L’edizione 2023 dell’Eurovision song contest non si svolgerà in Ucraina. Lo ha comunicato in una nota su Twitter l’Unione europea di radiodiffusione (Ebu), spiegando che, «vista la situazione attuale, l’UA:PBC (la principale emittente radiotelevisiva ucraina, ndr) non può soddisfare le garanzie di operatività e sicurezza richieste da un’emittente per ospitare, organizzare e produrre l’Eurovision song contest». La prossima edizione del festival canoro avrebbe dovuto svolgersi in Ucraina in base alla tradizione per cui il Paese vincitore ospita la gara l’anno seguente. Lo scorso 14 maggio i Kalush Orchestra hanno trionfato a Torino con il brano Stefania, regalando all’Ucraina la terza vittoria su 17 partecipazioni totali alla gara. Il Paese, dunque, avrebbe dovuto iniziare i preparativi per la prossima manifestazione, ma il conflitto in corso ostacola l’avvio dei lavori. «L’European song contest – si legge nel comunicato dell’Ebu su Twitter – è una delle più complesse produzioni televisive al mondo, con migliaia di persone che lavorano e partecipano all’evento e 12 mesi necessari alla preparazione». Ecco perché, conclude la nota, «per garantire la continuità dell’evento, l’Ebu inizierà ora le discussioni con la BBC e il Regno Unito, in quanto seconda classificata di quest’anno».

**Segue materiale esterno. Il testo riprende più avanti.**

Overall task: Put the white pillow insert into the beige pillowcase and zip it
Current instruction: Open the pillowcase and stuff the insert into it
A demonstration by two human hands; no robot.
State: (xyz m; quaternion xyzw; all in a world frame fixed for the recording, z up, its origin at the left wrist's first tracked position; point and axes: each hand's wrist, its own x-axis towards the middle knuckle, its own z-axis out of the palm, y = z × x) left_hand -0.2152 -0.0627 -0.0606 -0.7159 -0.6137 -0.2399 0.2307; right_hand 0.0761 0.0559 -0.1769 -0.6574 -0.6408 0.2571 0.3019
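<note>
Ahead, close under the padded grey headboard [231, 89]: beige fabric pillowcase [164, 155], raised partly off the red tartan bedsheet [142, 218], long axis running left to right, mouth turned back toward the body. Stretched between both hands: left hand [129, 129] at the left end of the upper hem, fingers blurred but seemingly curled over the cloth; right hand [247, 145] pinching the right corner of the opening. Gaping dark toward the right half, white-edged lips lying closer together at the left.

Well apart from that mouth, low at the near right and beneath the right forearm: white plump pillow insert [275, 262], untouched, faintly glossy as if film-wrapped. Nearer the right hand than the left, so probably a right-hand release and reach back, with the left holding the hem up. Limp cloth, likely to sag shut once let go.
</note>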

La candidatura del Regno Unito

Sul podio del 14 maggio, un gradino sotto ai Kalush, è salito il britannico Sam Ryder con la canzone Space Man. La possibilità che sia il Regno Unito a ospitare il prossimo Eurovision è stata accolta con entusiasmo da Downing Street. Secondo l’Ansa, un portavoce del n. 10 avrebbe garantito la «completa collaborazione con l’Ucraina in quanto nazione vincitrice dell’edizione 2022», lasciando intendere di poter dare il proprio contributo alla prossima edizione. «Ci impegneremmo a garantire che rifletta assolutamente la ricca cultura, il patrimonio e la creatività dell’Ucraina, oltre a investire sulla partnership in corso tra i nostri due Paesi», conclude la nota. Intanto si è fatta avanti anche la leader indipendentista della Scozia, Nicola Sturgeon, che in un messaggio su Twitter ha parlato della possibilità di ospitare l’Eurovision 2023 «sulle rive del fiume Clyde», che attraversa la città di Glasgow.

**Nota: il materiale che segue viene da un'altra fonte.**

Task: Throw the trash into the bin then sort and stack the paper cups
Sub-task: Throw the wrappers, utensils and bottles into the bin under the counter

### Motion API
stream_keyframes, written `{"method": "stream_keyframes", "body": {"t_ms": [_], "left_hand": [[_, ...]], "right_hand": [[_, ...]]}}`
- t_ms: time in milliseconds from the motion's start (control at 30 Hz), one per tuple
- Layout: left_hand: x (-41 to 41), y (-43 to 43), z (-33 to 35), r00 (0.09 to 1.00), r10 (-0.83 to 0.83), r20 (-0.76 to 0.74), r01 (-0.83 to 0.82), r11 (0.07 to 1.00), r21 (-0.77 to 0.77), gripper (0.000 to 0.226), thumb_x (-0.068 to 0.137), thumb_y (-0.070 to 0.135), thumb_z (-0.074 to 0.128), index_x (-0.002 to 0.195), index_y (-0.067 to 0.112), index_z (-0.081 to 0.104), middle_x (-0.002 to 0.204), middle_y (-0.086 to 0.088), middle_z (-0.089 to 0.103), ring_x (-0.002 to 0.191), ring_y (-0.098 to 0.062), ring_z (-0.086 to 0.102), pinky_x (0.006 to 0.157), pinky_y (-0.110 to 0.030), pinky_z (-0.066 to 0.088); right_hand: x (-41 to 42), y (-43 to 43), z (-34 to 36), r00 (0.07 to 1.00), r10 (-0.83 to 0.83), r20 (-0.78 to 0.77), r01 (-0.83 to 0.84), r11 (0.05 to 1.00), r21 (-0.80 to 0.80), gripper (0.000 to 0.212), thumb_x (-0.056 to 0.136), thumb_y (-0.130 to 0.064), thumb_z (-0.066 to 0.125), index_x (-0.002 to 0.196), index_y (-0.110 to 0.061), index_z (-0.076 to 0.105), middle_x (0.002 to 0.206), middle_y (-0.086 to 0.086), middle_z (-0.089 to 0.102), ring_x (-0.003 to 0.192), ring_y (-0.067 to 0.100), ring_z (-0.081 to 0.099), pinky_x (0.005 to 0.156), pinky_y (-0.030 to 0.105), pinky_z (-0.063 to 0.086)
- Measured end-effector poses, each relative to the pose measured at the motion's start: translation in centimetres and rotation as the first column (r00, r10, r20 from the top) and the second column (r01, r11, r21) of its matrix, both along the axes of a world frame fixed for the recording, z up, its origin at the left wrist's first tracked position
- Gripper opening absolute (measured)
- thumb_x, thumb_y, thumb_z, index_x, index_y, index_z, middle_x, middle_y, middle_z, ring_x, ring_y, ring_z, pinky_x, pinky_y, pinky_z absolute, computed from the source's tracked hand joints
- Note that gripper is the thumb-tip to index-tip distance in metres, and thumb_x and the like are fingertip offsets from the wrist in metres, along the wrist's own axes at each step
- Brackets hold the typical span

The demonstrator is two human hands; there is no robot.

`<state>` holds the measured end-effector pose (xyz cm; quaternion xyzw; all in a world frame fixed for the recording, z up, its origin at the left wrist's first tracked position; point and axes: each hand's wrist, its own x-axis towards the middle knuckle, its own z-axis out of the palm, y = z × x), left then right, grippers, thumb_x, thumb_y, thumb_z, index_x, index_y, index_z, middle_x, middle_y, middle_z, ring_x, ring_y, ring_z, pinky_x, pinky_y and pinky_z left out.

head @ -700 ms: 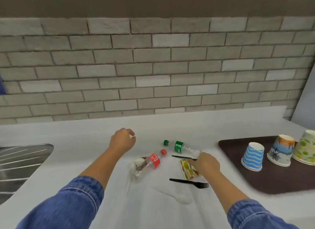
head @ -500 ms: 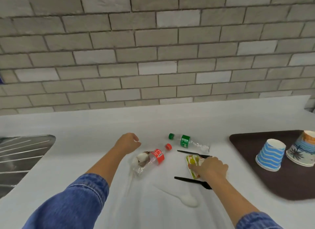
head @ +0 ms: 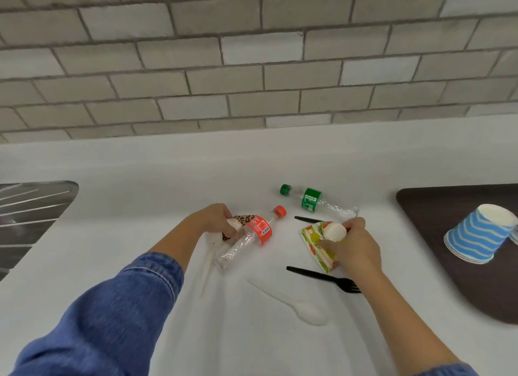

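Both hands had moved down onto the cups since the earlier frames, where the left hand was a loose fist in the air and the right hand was only reaching. Now the left hand (head: 221,221) was closed on a leopard-spot cup (head: 242,221) that lay on its side, at about 9 o'clock from the red-label bottle (head: 249,235) and touching it. The right hand (head: 354,248) was curled around a fruit-print cup (head: 315,239), fingers on its white bottom, rim pointing toward 7 o'clock. Each hand was right on its own cup, so neither had to reach across. The red-label bottle's long axis ran from 1 o'clock down to 7 o'clock, cap end far from the person. A green-label bottle (head: 314,200) lay at 12 o'clock from the right hand. A black fork (head: 322,277) sat at 6 o'clock from the fruit-print cup, with a white spoon (head: 294,302) below it. A blue striped cup (head: 476,235) stood upside down on the dark tray (head: 434,221) at 3 o'clock. No bin was in view, so I could not tell which way the trash must go.
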<state>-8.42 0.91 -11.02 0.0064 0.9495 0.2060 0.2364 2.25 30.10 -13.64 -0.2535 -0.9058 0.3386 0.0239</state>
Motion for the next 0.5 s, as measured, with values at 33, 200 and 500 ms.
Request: {"method": "stream_keyframes", "body": {"t_ms": [33,200,500], "left_hand": [[-0.1,0.0,0.0,1.0,0.015,0.007,-0.015,1.0,0.016,0.077,0.058,0.024,0.083,0.127,0.011,0.05,0.127,-0.005,0.052,0.105,-0.02,0.051,0.085,-0.028,0.045],[-0.2,-0.5,0.4,0.974,0.175,-0.142,-0.142,0.966,0.214,0.066,0.062,0.016,0.087,0.117,0.013,0.051,0.113,-0.006,0.054,0.094,-0.021,0.053,0.069,-0.028,0.045],[9.7,-4.9,5.5,0.631,0.585,-0.509,-0.165,0.743,0.649,0.032,0.08,0.017,0.07,0.108,0.021,0.056,0.087,0.013,0.062,0.067,-0.003,0.058,0.054,-0.008,0.048]], "right_hand": [[0.0,-0.1,0.3,0.999,0.013,-0.048,-0.015,0.998,-0.054,0.055,0.069,-0.037,0.081,0.1,-0.026,0.036,0.085,-0.001,0.062,0.075,0.023,0.059,0.061,0.034,0.042],[0.8,-1.5,2.6,0.929,0.031,-0.368,-0.13,0.961,-0.246,0.05,0.072,-0.024,0.08,0.101,-0.035,0.04,0.086,-0.008,0.063,0.075,0.015,0.059,0.063,0.032,0.044],[6.6,-10.0,9.0,0.733,0.011,-0.681,-0.43,0.782,-0.451,0.053,0.078,-0.012,0.077,0.116,-0.03,0.044,0.104,-0.005,0.066,0.088,-0.004,0.064,0.07,0.008,0.047]]}}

La disponibilità dell’Italia

Anche l’Italia, all’indomani dell’ultima edizione, si era resa disponibile a dare una mano affinché la prossima possa svolgersi in Ucraina. «Se dovesse scattare una chiamata collettiva per l’edizione in Ucraina, la Rai metterà a disposizione il proprio know-how e la grande esperienza che ha dimostrato in questa edizione», hanno fatto sapere da Viale Mazzini. Non solo. Il sindaco di Torino Stefano Lo Russo, nella conferenza stampa di chiusura dell’Eurovision 2022, aveva sottolineato la disponibilità di ricandidare Torino come città ospitante, in caso il concorso non si potesse tenere in Ucraina: «A me piacerebbe potere avere Eurovision tutti gli anni perché ha fatto riprendere alla città uno spirito che non c’era da tempo, ma sono contento che abbia vinto l’Ucraina e faccio il tifo perché si possa svolgere in una città ucraina perché vorrebbe dire che è finita la guerra e tornata la pace, e questo è il miglior messaggio. Noi ci mettiamo a disposizione di Rai e EBU».